Restate word for word all of the lines below, with each image left out.

- - -

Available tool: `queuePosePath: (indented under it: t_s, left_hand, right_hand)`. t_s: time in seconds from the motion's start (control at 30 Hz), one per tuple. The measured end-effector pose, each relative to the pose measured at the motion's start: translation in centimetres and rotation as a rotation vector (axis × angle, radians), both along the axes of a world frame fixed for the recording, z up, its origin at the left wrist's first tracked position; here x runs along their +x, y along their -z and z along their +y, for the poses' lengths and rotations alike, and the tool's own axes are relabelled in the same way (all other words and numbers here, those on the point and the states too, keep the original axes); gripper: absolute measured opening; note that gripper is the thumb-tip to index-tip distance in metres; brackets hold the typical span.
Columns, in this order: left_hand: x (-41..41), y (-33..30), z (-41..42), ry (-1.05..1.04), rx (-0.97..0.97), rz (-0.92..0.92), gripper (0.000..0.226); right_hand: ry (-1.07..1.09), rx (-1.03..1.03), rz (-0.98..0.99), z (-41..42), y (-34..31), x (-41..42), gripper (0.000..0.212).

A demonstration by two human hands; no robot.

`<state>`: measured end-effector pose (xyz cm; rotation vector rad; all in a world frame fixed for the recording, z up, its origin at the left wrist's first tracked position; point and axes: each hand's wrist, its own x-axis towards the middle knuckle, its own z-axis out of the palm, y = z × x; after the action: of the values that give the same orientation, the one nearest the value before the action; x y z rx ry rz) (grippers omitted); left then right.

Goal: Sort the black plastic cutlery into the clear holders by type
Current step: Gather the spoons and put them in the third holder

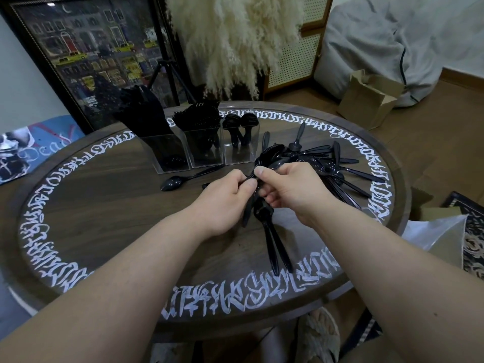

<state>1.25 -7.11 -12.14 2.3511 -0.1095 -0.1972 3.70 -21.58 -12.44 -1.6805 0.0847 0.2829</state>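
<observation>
Three clear holders stand in a row at the back of the round table (104, 195): the left holder (167, 153) is packed with black knives, the middle holder (204, 150) with black forks, and the right holder (239, 148) has a few black spoons. My left hand (225, 197) and my right hand (288, 189) meet at the table's middle, both gripping a bundle of black spoons (262, 208) whose handles hang toward me. A loose pile of black spoons (330, 163) lies to the right, behind my right hand. One single spoon (183, 179) lies in front of the holders.
White lettering rings the dark wooden tabletop. A framed picture (94, 56) and pampas grass (235, 40) stand behind the table. A cardboard box (366, 100) and a grey beanbag (408, 43) sit on the floor at the right.
</observation>
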Motion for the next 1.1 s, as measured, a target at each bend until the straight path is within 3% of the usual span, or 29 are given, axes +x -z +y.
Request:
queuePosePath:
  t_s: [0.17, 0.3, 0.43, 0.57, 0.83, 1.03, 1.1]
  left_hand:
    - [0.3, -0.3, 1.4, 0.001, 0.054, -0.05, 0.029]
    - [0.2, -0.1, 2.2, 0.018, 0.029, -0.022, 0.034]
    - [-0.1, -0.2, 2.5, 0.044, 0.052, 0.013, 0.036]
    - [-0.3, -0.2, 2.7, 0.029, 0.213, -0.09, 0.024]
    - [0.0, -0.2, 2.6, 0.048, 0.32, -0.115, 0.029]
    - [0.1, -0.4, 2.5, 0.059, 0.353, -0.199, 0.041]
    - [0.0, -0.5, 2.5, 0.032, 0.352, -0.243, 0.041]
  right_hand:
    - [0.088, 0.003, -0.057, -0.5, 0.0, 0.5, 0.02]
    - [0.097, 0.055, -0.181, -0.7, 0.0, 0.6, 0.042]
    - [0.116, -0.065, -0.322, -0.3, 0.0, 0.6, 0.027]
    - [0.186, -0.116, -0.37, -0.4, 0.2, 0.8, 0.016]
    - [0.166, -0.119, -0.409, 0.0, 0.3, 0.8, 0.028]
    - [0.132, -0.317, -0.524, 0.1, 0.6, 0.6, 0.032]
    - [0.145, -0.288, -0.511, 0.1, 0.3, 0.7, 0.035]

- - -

■ **EXERCISE RESPONSE**:
Available tool: `queuePosePath: (indented under it: t_s, left_hand, right_hand)`. t_s: time in seconds from the motion's start (control at 30 Hz), one per tuple. The measured end-effector pose, each relative to the pose measured at the motion's start: translation in centimetres and rotation as a rotation vector (axis × angle, radians), both along the axes of a world frame fixed for the recording, z up, its origin at the left wrist's first tracked position; here x runs along their +x, y along their -z and z along their +y, for the poses' lengths and rotations alike, and the tool's own axes are relabelled in the same way (all other words and numbers here, those on the point and the states too, keep the original axes); gripper: absolute measured opening; note that gripper is the thumb-tip to index-tip distance in metres; brackets hold the typical span.
Columns, in this order: left_hand: x (-41..41), y (-33..30), z (-41..42), ry (-1.05..1.04), rx (-0.97..0.97), rz (-0.92..0.92), gripper (0.000..0.226); right_hand: ry (-1.07..1.09), rx (-1.03..1.03), rz (-0.98..0.99), z (-41..42), y (-34..31), x (-41..42), gripper (0.000..0.212).

A demonstration by two human hands; no robot.

`<state>`: measured end-effector pose (xyz cm; rotation vector rad; all in a world frame fixed for the recording, z up, its origin at the left wrist's first tracked position; point and axes: each hand's wrist, its own x-axis towards the middle knuckle, its own z-axis out of the palm, y = z × x; after the action: of the values that give the same orientation, the one nearest the value before the action; x y z rx ry rz) (grippers omitted); left then right.

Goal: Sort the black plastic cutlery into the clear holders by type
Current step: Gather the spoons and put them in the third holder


<state>1.25 -7.11 -12.14 2.3511 -0.1095 -0.1972 3.70 -21.58 -12.44 -1.6805 0.0847 0.2829</state>
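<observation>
Three clear holders stand in a row at the back of the round table (104, 195): the left holder (167, 153) is packed with black knives, the middle holder (204, 150) with black forks, and the right holder (239, 148) has a few black spoons. My left hand (225, 197) and my right hand (288, 189) meet at the table's middle, both gripping a bundle of black spoons (262, 208) whose handles hang toward me. A loose pile of black spoons (330, 163) lies to the right, behind my right hand. One single spoon (183, 179) lies in front of the holders.
White lettering rings the dark wooden tabletop. A framed picture (94, 56) and pampas grass (235, 40) stand behind the table. A cardboard box (366, 100) and a grey beanbag (408, 43) sit on the floor at the right.
</observation>
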Motion for the next 1.1 s, as measured, a target at each bend until the straight path is within 3% of the usual span, or 29 are given, axes +x -z +y.
Request:
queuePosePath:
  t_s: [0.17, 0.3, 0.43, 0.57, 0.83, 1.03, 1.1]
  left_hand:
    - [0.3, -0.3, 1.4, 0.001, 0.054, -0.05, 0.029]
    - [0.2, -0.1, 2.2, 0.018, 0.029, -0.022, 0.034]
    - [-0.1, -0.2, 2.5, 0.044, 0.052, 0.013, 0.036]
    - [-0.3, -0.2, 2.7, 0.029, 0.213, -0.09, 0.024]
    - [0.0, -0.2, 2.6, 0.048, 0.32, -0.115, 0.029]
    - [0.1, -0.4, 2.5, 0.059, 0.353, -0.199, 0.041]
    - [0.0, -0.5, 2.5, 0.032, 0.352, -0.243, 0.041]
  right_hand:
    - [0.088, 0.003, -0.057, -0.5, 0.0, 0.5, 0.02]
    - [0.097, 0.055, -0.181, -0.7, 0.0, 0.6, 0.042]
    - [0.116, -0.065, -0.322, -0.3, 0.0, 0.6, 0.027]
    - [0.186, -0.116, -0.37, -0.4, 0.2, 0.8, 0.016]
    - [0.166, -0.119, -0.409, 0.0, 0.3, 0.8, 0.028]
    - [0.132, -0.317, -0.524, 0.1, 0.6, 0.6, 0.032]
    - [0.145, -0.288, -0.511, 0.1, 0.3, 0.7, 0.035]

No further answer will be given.